‘Interceptor’ MOVIE REVIEW: Netflix’s Chris Hemsworth-Produced Actioner is Truly Abysmal


It’s difficult to defend a movie like Interceptor, because – and it gives me no pleasure to say this – it is simply one of the worst movies of the year.

It truly pains me to state that, because this Netflix release is more or less an Australian action thriller – an all-too-rare type of genre flick produced on this land. It’s also made by a first-time director (acclaimed author Matthew Reilly), has Chris Hemsworth (husband to the film’s lead) producing, and features a who’s who of Aussie faces. I did want to like it, and to some strange extent, I did kind of enjoy it, but more in the same way that my cheapness will lead me to think that I’m actually enjoying scoffing down stone-cold home-brand chicken nuggets (yes, so gross, but they’ll do.. until the next morning’s bathroom visit).

The film has Spanish actress Elsa Pataky (Fast and Furious series) playing highly-skilled army captain J. J. Collins, who returns to duty after being sexually harassed and humiliated by a general. Sent to a high-tech facility in the pacific ocean, which is America’s first line of defence against foreign missile strikes, she finds herself under attack by domestic terrorists who have aligned with Russia to obliterate the US.

Imagine Die Hard at Sea, produced by the folks at Sharknado studio The Asylum, although lacking the type of goofiness that some stoners could have a laugh with. Interceptor is preposterous. From the outset, Pataky’s casting seems to be at odds with the story, the character’s accent and background explained by a tactless throwaway line referring to her spending time in Spain. From the moment Collins steps into the facility’s control room, the movie opens itself to ridicule. The cringe-worthy set design looks as though the team received hand-me-downs from the production of a late ’80s Doctor Who series, and the stilted dialogue and rudimentary fight sequences conjure up memories of after-school television programming from the ’90s.

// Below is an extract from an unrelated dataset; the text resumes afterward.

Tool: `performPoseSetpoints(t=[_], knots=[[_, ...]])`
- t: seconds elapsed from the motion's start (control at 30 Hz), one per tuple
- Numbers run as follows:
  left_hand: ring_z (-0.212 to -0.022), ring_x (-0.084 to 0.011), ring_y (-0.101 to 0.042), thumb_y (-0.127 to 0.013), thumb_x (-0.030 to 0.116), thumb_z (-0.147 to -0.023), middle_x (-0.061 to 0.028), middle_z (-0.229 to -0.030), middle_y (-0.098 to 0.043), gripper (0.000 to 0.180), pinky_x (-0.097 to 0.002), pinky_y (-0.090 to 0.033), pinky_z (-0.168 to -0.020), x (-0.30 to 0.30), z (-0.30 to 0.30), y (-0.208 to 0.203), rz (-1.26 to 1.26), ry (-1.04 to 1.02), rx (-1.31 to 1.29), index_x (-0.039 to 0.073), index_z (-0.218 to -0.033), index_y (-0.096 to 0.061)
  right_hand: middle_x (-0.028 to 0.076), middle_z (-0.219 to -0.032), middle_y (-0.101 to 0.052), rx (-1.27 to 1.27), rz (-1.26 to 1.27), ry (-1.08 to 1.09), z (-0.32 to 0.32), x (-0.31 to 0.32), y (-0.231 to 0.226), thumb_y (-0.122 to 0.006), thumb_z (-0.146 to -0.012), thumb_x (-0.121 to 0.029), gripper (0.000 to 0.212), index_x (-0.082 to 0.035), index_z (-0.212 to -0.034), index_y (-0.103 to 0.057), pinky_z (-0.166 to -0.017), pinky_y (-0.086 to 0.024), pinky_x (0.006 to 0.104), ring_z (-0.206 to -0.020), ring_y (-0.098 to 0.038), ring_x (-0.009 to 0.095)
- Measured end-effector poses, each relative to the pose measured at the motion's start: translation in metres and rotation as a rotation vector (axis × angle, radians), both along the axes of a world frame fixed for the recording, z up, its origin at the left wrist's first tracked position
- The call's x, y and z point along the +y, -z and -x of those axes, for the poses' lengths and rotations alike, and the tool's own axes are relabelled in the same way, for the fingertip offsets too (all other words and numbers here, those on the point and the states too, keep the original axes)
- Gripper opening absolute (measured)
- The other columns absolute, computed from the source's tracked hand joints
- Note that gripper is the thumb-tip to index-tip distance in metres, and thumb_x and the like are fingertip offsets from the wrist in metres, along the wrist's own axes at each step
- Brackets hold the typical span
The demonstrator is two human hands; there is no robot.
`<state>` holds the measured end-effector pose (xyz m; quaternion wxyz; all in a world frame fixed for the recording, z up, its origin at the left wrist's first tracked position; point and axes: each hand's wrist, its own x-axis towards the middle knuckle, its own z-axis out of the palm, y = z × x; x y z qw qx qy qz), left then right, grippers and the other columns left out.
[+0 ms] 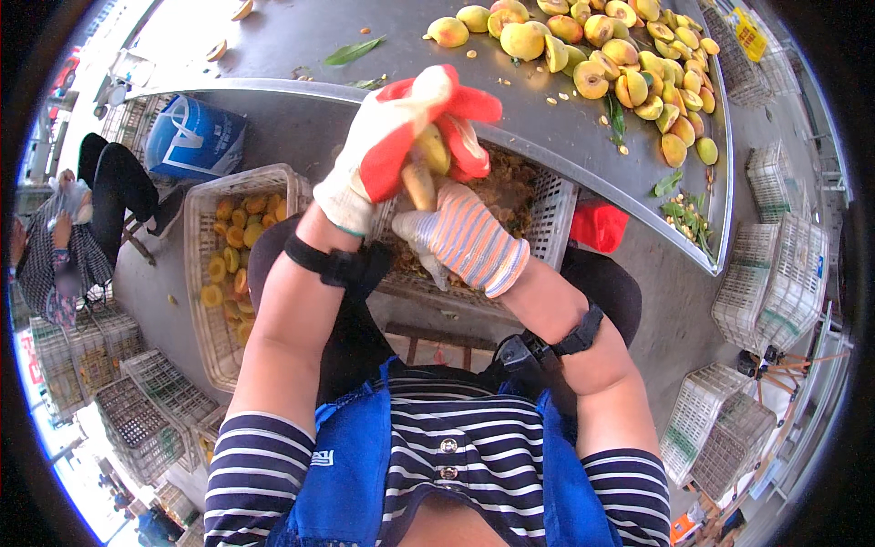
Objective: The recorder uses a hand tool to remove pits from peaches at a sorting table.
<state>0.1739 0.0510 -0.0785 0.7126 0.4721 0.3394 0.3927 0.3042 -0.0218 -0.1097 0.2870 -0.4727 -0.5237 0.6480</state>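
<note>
My left hand, in a red and white glove, is closed around a yellow peach above a crate. Close against it, my right hand in a striped knit glove grips a short tan tool handle, whose working end is hidden by the fruit and the left glove. Below both hands is a white plastic crate with brown, wet-looking scraps in it. Peach halves fill another plastic crate to my left.
A metal table spans the front, with a heap of peaches, loose pits and green leaves. A blue bag stands beyond the left crate. Another person sits at far left. Stacked crates line the right.
</note>
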Motion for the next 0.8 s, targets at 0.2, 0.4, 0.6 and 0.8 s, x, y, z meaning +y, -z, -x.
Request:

As an Australian co-production with America, Interceptor does offer a showcase of familiar and forgotten faces, providing an ‘I spy’ distraction to the overall calamity. Luke Bracey (2015’s Point Break, Elvis) plays the villainous mercenary with little effect and a flimsy M.O, while Colin Friels plays Pataky’s father and has enough makeup foundation caked on his face to be mistaken for an Aardman character. There are also appearances from Rhys Muldoon, Zoe Carides, Aaron Glenane, and Paul Caesar, and it is a genuine pleasure to see their faces together on the screen.

Almost no filmmaker has ever dared to make their debut with such a high concept film, and whether it was ignorance or arrogance that convinced Reilly that he could, he should be applauded for trying. On the literary front, Reilly has long been able to conjure up action-heavy narratives with Hollywood blockbuster flare; on the screen front, he’s sadly out of his depths. Filmmaking is, of course, no easy medium for a first-timer and to have delivered a product at all is an achievement, but a story of this magnitude requires an expert touch. Perhaps a couple of smaller projects beforehand may have provided Reilly with some of the experience needed.

The most curious name attached to the film is Stuart Beattie, whose stamp on Hollywood is unmistakable. As a screenwriter, Beattie’s credits include films such as Pirates of the Caribbean: The Curse of the Black Pearl, Collateral, Australia, and 30 Days of Night, and he seems to be the most qualified person amongst Interceptor‘s crew. Upon reading Reilly’s initial script, he was said to have loved it and offered to re-write it. If this is indeed the case… one can’t help but wonder what the original script was like if this is the result of further work.

Sadly, Interceptor is abysmal, and most discerning viewers will (hopefully) figure that out before wasting too much time. Netflix is actually a good spot for the film, seeing as subscribers aren’t throwing away (too much?) money to watch it. Had this been a theatrical release, I imagine it would have been accompanied by severe audience outrage.

‘Interceptor’ is now streaming on Netflix.